Dans les prochains mois, la question du recours abusif en matière d'urbanisme va demeurer prégnante, comme s'il s'agissait de la meilleure arme pour sécuriser les projets immobiliers et pour dissuader les requérants de former des recours contre les autorisations d'urbanisme.

Nous restons dubitatif sur la pertinence de cette idée, qui ne manque pas de venir en contradiction avec une règle fondamentale de tout Etat de droit : le droit à un recours effectif, droit garanti par la Convention Européenne des Droits de l'Homme (convention expressément citée, d'ailleurs, dans les visas de l'arrêt du 18 janvier 2018).

Il faut bien évidemment punir les requérants abusifs, mais nous ne pensons pas que ce doit être dans le même cadre que le procès dirigé contre le permis de construire ; le juge administratif - qui est le juge de l'administration - ne nous paraît pas être le plus à même d'apprécier, à la fois, le préjudice subi par une personne privée (le pétitionnaire) et la faute commise par une autre personne privée (le requérant).

Il faut plutôt continuer à privilégier la saisine du juge judiciaire qui, en tant que garant des libertés individuelles et en tant que juge naturel des conflits entre personnes privées, semble le plus à même d'apprécier les conditions de l'abus de droit.

D'ailleurs, la jurisprudence judiciaire (et notamment pénale, lorsque l'intention de nuire dérive en infraction, notamment de l'extorsion) comprend plus d'exemples de condamnation de requérants abusifs que la jurisprudence administrative.

C'est bien dans ce sens que vont certains promoteurs, qui n'hésitent pas à mandater des huissiers, avocats et détectives pour débusquer les pratiques abusives qualifiées de mafieuses (voir l'article publié par france bleu le 10 mars 2018).

Car, finalement, tout se retrouve dans cette règle essentielle : "La liberté consiste à pouvoir faire tout ce qui ne nuit pas à autrui : ainsi, l'exercice des droits naturels de chaque homme n'a de bornes que celles qui assurent aux autres Membres de la Société la jouissance de ces mêmes droits.

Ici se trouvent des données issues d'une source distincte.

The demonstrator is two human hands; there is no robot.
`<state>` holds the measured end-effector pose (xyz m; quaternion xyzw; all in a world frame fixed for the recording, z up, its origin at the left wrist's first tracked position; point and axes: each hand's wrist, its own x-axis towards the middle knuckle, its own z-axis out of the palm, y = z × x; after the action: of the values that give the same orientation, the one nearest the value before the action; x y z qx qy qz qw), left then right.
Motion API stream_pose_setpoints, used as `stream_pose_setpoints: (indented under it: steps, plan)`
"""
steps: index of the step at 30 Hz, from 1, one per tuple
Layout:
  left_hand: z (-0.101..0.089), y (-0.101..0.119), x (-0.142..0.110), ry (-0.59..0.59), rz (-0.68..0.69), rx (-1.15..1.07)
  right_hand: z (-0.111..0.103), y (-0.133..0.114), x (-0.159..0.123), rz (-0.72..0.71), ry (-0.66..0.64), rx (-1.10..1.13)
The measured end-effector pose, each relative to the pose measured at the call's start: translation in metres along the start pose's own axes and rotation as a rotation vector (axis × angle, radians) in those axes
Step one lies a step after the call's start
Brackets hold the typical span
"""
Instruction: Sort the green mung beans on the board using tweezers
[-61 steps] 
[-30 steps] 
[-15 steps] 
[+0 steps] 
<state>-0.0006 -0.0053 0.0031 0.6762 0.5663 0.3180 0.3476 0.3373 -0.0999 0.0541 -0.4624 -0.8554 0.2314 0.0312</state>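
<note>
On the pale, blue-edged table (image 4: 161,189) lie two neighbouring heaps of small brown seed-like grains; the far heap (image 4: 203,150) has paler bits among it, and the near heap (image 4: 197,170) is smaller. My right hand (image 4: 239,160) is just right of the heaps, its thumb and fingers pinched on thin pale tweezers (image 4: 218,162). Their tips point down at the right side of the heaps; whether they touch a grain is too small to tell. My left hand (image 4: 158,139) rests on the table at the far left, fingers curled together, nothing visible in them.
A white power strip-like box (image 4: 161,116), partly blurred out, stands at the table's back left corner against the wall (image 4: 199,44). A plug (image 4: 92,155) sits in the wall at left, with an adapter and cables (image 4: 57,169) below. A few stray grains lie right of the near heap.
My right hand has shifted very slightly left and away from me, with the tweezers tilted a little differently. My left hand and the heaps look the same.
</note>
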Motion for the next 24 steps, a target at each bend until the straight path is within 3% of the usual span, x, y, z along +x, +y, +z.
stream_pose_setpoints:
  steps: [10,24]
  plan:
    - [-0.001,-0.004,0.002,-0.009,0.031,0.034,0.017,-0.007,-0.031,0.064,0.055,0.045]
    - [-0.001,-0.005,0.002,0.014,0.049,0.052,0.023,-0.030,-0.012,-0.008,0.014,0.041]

Ces bornes ne peuvent être déterminées que par la Loi" (article 4 de la Déclaration des Droits de l'Homme et du Citoyen de 1789).

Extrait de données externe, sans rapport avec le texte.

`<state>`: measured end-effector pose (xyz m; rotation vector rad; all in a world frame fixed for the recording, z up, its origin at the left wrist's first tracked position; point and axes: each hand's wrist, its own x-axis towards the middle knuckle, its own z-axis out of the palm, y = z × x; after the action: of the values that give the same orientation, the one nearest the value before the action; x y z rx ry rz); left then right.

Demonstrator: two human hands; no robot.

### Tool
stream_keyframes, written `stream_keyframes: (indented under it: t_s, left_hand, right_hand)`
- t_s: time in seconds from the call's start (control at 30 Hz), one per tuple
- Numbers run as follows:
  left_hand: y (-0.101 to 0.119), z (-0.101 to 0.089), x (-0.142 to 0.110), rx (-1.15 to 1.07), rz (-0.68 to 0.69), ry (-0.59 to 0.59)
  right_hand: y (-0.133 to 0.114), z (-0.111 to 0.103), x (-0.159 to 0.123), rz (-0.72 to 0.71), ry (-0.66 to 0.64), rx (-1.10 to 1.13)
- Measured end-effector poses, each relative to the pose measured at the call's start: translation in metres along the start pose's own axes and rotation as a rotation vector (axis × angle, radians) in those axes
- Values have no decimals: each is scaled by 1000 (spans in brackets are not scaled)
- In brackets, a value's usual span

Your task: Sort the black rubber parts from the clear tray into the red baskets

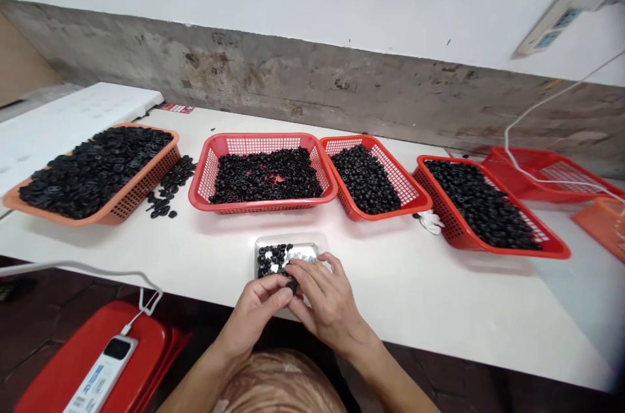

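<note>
My left hand [261,305] pinches a small black round part [291,285] between thumb and forefinger at the table's front edge. Close against it, my right hand [327,292] has its fingers bent over the same spot; whether its fingertips grip the part too, or something else, is hidden. Just beyond both hands sits a small clear tray [319,238], partly covered by my right fingers. Black ring-like parts [266,260] fill its left side, and tiny silvery pieces [305,251] lie on its right.
Behind the tray stand a pink-red basket [263,207] and a red basket [359,212], both holding black parts. An orange basket [120,208] is heaped at left, with loose black pieces [170,182] beside it. Another red basket [449,230] stands right. A power bank [102,374] rests on a red stool [146,341].
</note>
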<state>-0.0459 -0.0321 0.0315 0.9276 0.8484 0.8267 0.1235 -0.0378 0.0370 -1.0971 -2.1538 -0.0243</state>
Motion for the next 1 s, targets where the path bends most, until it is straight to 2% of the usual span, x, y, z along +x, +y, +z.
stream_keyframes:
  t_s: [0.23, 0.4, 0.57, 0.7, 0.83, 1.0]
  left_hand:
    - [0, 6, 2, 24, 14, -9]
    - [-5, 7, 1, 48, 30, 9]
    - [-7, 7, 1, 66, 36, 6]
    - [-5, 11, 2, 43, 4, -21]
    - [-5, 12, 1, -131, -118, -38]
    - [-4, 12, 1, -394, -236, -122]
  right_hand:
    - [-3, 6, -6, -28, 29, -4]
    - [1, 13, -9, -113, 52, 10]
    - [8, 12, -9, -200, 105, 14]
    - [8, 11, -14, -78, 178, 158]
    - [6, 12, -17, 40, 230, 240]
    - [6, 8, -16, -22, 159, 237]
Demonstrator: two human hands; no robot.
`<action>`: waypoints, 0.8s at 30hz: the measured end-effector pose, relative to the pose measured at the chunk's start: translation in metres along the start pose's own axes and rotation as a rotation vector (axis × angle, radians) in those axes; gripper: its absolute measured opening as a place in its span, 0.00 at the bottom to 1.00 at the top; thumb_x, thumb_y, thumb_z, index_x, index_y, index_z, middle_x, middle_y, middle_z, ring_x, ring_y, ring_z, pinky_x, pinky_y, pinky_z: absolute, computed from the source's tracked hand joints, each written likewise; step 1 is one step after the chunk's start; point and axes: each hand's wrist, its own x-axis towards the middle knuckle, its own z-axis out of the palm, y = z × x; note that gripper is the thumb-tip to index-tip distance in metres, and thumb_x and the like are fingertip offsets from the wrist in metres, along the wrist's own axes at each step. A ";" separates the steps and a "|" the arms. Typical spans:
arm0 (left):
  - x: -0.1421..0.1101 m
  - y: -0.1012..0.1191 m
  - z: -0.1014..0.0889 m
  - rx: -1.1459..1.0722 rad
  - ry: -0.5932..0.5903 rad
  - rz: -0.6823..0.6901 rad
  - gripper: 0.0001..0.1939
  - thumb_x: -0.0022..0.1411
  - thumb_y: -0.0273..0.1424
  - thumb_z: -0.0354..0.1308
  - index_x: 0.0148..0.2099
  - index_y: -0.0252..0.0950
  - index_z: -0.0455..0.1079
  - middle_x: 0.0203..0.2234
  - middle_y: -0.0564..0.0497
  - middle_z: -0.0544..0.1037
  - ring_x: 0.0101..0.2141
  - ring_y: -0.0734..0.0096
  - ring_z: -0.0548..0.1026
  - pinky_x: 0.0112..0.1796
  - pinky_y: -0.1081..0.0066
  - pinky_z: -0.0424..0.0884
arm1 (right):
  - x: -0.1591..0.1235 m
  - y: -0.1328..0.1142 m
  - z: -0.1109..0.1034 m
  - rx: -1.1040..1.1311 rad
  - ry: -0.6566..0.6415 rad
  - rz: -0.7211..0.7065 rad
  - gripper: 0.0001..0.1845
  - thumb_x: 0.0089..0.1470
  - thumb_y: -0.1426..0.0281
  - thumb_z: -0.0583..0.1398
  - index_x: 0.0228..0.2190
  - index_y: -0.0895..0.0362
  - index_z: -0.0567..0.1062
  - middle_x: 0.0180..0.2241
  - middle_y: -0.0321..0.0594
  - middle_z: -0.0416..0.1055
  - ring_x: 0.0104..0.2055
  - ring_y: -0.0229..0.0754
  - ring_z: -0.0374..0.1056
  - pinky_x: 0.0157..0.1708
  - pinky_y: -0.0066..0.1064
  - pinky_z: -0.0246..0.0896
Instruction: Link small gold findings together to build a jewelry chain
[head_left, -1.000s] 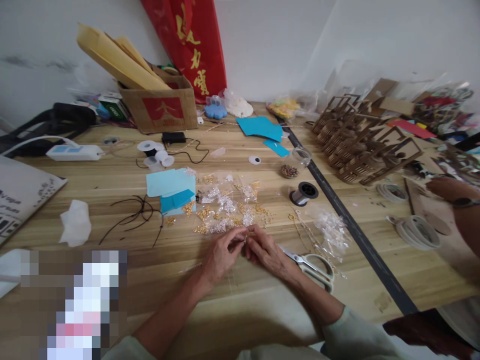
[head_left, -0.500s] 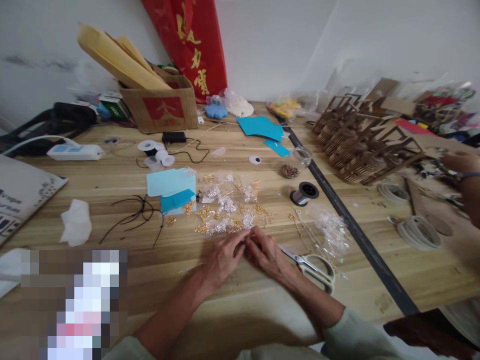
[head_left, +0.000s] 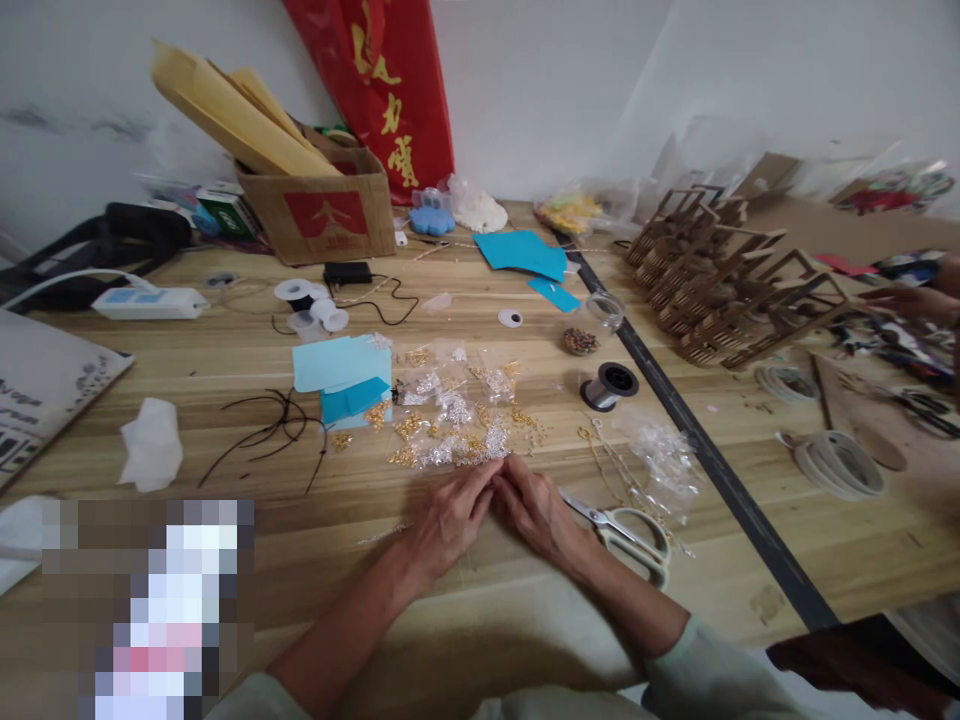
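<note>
My left hand [head_left: 448,518] and my right hand [head_left: 541,508] meet at the fingertips, both closed in a pinch. Whatever lies between the fingers is too small and hidden to name. Just beyond them spread small silver beads [head_left: 454,408] and gold beads [head_left: 409,428], partly on clear plastic bags. Scissors [head_left: 626,535] with pale handles lie right beside my right wrist. Gold and silver chains [head_left: 611,470] rest near a crumpled heap of clear bags [head_left: 664,465]. A thin silvery strand [head_left: 382,535] lies left of my left wrist.
A wire spool [head_left: 609,387] and a jar of beads [head_left: 581,341] stand ahead on the right. Light blue cards [head_left: 341,365] and black cords [head_left: 274,430] lie left. Wooden frames [head_left: 727,280] stack at the right, where another person's hand [head_left: 919,300] reaches in. Behind sits a cardboard box [head_left: 319,215].
My hands stay almost in the same place, fingertips together. At the right edge, the other person's hand and forearm have shifted, uncovering more of the tools there.
</note>
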 end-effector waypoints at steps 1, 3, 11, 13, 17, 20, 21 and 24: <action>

Quoi qu'il en soit, il existe d'autres moyens de sécuriser les projets immobiliers et de rassurer les promoteurs immobiliers, et la promesse qui leur est faite de pouvoir faire condamner les requérants pour recours abusif ne paraît pas la bonne voie (en tout cas, ne devrait pas être considérée comme la voie principale pour réduire les recours en matière d'urbanisme).